Yale genetics and game theory

The Yale course in genetics is worth watching. If you have some time to apply to this, it is much more rewarding in application than a TV marathon of Battlestar Galactica IMHO. The payoff matrix is higher for mindless entertainment, but the human internal payoff matrix does not correspond to the real world payoff of the organism in practice it seems. The theory is interesting but in practice the tragedy of the commons interacts with every other strategy that exists. In the case of the prisoner's dilemma it has an effect on the jailer and general population which acts incidentally to the principle. The interaction with personal inclination also leads to pockets of differing gain throughout and long term consequences. It is a dimension to analysis, but life is a mixture of many dimensions and applying a good simplistic principle doesn't assure a win in the long game.

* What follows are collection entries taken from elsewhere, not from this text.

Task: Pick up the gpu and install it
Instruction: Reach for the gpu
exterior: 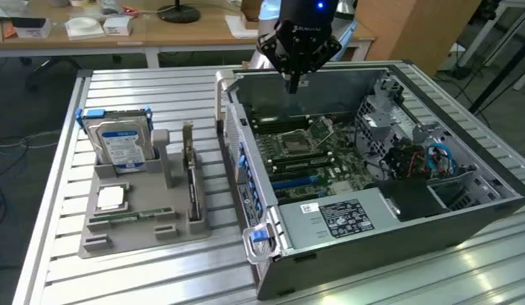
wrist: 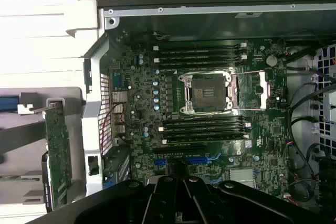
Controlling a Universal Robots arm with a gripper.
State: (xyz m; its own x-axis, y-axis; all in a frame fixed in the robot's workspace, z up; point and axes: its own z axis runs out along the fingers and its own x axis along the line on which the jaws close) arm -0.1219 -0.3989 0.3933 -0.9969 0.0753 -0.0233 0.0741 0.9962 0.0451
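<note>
- Aluminium slats make up the table (exterior: 143,95). On it a computer case (exterior: 372,254) lies on its side with the panel off, so the motherboard (exterior: 317,168) faces upward and can be reached from above.
- A grey holder (exterior: 135,240) stands to the exterior view's left of the case, just beside it.
- The gpu (exterior: 192,181) stands on edge in a narrow slot of that holder, with nothing touching it. In my judgement this posture keeps its upper edge free for a pinch from overhead.
- A hard drive (exterior: 118,145) with a blue-white label stands upright in the same holder, near the card. A memory stick (exterior: 131,216) lies flat towards the holder's front.
- The gripper (exterior: 292,86) hangs over the far end of the open case, above the motherboard and well apart from the gpu.
- Its fingers are pressed together with nothing between them.
- The blue expansion slots (wrist: 202,159) on the board are vacant and no card is seated in them.
- Finding: the pick-up has not yet been made, judging by the card in its slot and the empty gripper.
</note>
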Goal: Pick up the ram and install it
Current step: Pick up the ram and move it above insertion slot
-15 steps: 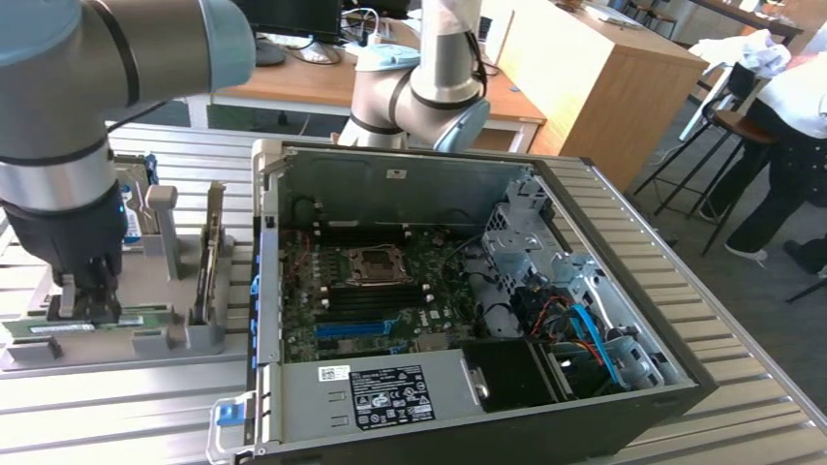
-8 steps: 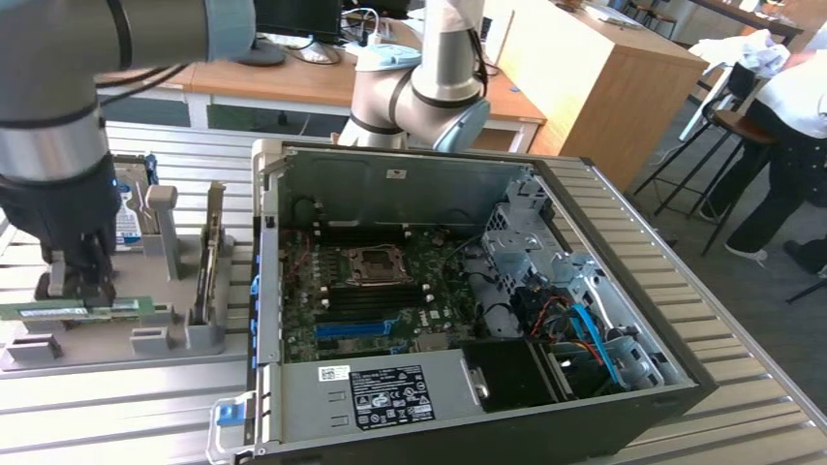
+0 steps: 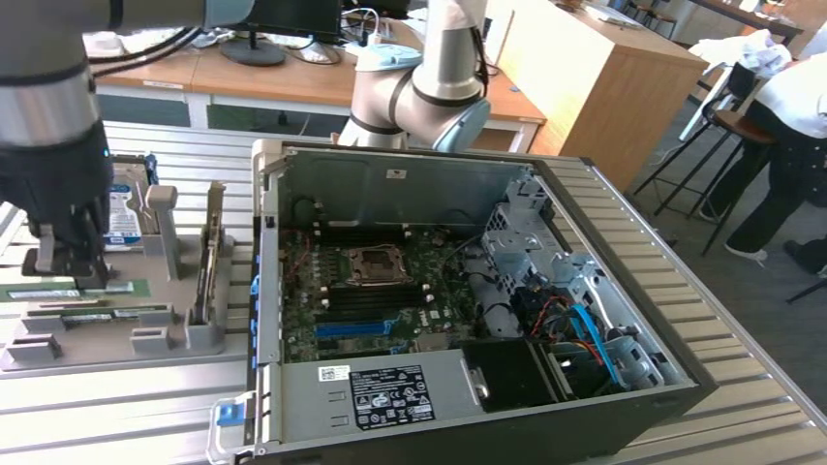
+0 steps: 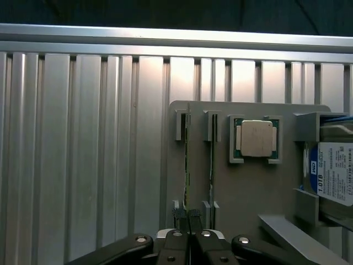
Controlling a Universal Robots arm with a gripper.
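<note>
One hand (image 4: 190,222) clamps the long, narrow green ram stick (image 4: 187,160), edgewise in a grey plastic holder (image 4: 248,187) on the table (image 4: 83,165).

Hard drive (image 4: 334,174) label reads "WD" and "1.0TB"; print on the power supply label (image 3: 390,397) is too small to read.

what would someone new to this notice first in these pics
The open computer case dominates the middle of the exterior view, its motherboard exposed. At the exterior view's left the gripper is down on a grey fixture, closed, apparently on the ram, which stands on edge in its slot. Also on the fixture are a silver processor chip and a blue-labelled hard drive.
</note>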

Of course it is all framed in the terms of genetic gain and as such it should be considered if there is actual gain in genetic gain. The biological mechanism centers around continuance only because it persists. It does not mean that continuance is the preferred principle except in the perception of it in context.

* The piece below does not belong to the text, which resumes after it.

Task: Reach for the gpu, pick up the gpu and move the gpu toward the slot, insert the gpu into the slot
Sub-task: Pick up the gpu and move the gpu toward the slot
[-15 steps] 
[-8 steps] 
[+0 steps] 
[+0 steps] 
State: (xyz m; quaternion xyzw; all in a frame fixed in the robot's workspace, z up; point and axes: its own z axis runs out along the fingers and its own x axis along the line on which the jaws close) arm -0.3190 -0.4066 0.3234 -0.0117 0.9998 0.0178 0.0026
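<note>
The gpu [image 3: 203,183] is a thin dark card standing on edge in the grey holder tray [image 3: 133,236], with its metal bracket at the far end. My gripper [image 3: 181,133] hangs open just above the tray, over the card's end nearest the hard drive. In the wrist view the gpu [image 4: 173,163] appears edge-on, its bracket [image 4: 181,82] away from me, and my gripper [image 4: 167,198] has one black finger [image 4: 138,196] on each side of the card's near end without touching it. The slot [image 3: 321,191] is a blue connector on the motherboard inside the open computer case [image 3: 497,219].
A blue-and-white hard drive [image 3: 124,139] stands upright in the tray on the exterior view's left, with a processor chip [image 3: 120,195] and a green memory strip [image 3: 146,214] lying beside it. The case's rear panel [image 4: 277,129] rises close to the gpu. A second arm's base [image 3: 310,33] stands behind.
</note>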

While considering some genetic algorithms for solving problems, it seems that what is generated is a mess of spaghetti code. It can solve problems using stochastic methods, but the solutions seem to have the same properties as biological organisms. A design generated by random mutation and selection leads to designs that often miss the most efficient solutions. Nature must move about the landscape in tiny steps and cannot leap above problems or correct its own mistakes by deletion pressure once they become used for more than one critical purpose.